Elektrotechnische Anlagen an öffentlichen Pflichtschulen in Wien sehr oft mangelhaft

Wien (OTS) - Der Stadtrechnungshof hat im Herbst 2013 stichprobenartig die elektrotechnischen Anlagen an öffentlichen Pflichtschulen überprüft. Jetzt liegt seit vorletzter Woche der Nachprüfungsbericht vor. "Das Fazit des Stadtrechnungshof ist erschreckend. Die MA 56 hat nur einen Teil der Empfehlungen umgesetzt.
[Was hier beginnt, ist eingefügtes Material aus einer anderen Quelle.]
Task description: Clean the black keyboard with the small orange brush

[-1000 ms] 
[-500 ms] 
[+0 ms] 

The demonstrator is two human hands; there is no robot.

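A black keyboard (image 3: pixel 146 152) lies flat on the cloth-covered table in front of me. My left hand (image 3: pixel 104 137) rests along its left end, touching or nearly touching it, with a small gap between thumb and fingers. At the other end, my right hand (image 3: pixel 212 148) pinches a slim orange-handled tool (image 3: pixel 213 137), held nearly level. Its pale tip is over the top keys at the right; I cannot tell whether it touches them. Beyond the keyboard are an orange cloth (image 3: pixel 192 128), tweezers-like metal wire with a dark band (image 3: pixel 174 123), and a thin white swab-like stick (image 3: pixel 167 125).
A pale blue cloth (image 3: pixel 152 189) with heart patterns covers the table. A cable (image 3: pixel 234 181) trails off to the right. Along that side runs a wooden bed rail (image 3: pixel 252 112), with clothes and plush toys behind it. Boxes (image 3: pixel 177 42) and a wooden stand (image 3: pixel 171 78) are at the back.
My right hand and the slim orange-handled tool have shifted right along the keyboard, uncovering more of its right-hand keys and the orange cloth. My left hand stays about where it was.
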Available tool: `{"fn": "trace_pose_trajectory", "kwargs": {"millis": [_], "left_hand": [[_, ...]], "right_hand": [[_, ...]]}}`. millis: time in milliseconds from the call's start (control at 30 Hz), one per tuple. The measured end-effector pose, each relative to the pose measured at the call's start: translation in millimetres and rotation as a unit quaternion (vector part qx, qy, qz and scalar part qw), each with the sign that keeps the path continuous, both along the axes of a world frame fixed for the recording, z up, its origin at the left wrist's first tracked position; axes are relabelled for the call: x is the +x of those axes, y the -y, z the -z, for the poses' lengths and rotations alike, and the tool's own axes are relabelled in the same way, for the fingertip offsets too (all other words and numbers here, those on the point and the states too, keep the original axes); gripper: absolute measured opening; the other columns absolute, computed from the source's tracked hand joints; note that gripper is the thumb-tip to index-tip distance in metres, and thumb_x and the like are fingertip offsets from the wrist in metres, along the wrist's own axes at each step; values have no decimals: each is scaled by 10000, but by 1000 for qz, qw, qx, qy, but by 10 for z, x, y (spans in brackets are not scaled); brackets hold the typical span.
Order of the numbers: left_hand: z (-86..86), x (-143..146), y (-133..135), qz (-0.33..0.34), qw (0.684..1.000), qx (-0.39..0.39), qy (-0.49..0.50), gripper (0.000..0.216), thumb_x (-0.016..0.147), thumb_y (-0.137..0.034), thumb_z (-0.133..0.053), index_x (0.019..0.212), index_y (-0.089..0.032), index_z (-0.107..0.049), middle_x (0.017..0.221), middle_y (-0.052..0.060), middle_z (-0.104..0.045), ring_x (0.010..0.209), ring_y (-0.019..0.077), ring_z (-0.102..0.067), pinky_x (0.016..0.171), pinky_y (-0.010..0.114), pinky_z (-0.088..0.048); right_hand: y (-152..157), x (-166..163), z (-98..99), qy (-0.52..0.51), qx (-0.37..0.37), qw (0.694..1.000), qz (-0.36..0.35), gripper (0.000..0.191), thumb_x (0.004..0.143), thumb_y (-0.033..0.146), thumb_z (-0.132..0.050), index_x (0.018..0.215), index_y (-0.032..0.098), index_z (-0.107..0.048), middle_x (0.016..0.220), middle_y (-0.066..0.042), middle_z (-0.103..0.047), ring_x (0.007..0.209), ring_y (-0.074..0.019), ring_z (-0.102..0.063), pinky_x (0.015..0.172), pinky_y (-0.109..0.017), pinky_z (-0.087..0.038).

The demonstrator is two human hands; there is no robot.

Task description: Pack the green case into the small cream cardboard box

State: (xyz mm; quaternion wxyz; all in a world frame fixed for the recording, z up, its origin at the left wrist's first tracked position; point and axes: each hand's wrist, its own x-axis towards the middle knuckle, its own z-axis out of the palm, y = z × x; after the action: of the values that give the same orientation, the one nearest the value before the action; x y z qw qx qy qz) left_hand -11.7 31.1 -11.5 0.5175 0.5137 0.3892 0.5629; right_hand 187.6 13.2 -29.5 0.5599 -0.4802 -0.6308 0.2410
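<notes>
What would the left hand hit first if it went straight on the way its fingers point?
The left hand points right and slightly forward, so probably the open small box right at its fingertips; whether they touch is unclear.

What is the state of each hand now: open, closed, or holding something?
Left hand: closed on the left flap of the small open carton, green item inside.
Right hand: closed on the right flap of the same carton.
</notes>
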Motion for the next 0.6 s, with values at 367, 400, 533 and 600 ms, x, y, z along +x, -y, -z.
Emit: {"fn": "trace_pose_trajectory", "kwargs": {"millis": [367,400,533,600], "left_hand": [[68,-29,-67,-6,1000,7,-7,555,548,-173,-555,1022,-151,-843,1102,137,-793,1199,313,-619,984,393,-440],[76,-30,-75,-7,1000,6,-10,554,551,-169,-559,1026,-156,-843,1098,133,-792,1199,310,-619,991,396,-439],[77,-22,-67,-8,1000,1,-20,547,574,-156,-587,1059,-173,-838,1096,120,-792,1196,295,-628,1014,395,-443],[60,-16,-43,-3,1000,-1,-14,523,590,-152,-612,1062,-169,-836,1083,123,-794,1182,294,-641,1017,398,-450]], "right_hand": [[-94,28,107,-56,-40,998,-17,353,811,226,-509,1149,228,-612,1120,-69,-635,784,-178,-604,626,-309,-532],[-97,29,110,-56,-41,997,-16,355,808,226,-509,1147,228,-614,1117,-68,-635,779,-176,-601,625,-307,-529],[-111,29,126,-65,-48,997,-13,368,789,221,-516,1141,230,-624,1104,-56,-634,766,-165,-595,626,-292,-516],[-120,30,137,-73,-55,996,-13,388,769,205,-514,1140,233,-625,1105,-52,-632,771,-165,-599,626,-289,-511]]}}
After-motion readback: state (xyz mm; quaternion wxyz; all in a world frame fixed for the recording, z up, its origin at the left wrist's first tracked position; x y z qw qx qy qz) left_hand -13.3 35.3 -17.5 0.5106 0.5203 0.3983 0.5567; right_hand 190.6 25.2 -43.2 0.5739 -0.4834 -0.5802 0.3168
Die Sicherheit der Schüler ist der Stadt Wien offensichtlich kein Anliegen", so ÖVP Wien Gemeinderätin Isabella Leeb zum aktuellen Bericht in "Heute".

So wurden zwar auf Empfehlung des Stadtrechnungshofes von der MA56 Gespräche mit der MA34 geführt, damit die Arbeiten für den Bereich der elektrischen Anlagen in Schulen auch außerhalb des Schulsanierungspakets im Bedarfsfall pro Standort dokumentiert werden können. Doch diese Gespräche führten zum ernüchternden Ergebnis, dass dies aus personellen Erwägungen bei den betroffenen Dienststellen nicht durchgeführt werden kann. "Offensichtlich sieht sich die Stadt Wien auch personell nicht in der Lage die Missstände zu beheben. Das ist entweder ein Armutszeugnis oder eine faule Ausrede!", so Leeb weiter.

Weitere Kritikpunkte des Stadtrechnungshofes

- Das Fehlen von Anlagenverantwortlichen

- Für den Großteil der Anlagen gibt es keine aktuelle Dokumentation

- In zwei Schulen waren die Steuerungszentralen der Not- und Sicherheitsbeleuchtung defekt und in einigen Bereichen war die Sicherheitsbeleuchtung zu ergänzen

- Es gibt weiterhin Kuschelecken im Bereich von ungesicherten Steckdosen

- Mängelbehebungen von negativen Elektrobefunden erfolgten nur zögerlich

"Hier geht es um die Sicherheit unserer Kinder. Wenn sich die MA 56 auf mangelnde personelle Ressourcen ausredet, dann handelt sie fahrlässig. Wie lange schauen die Verantwortlichen noch zu und warum drohen keine Konsequenzen?", so Leeb abschließend.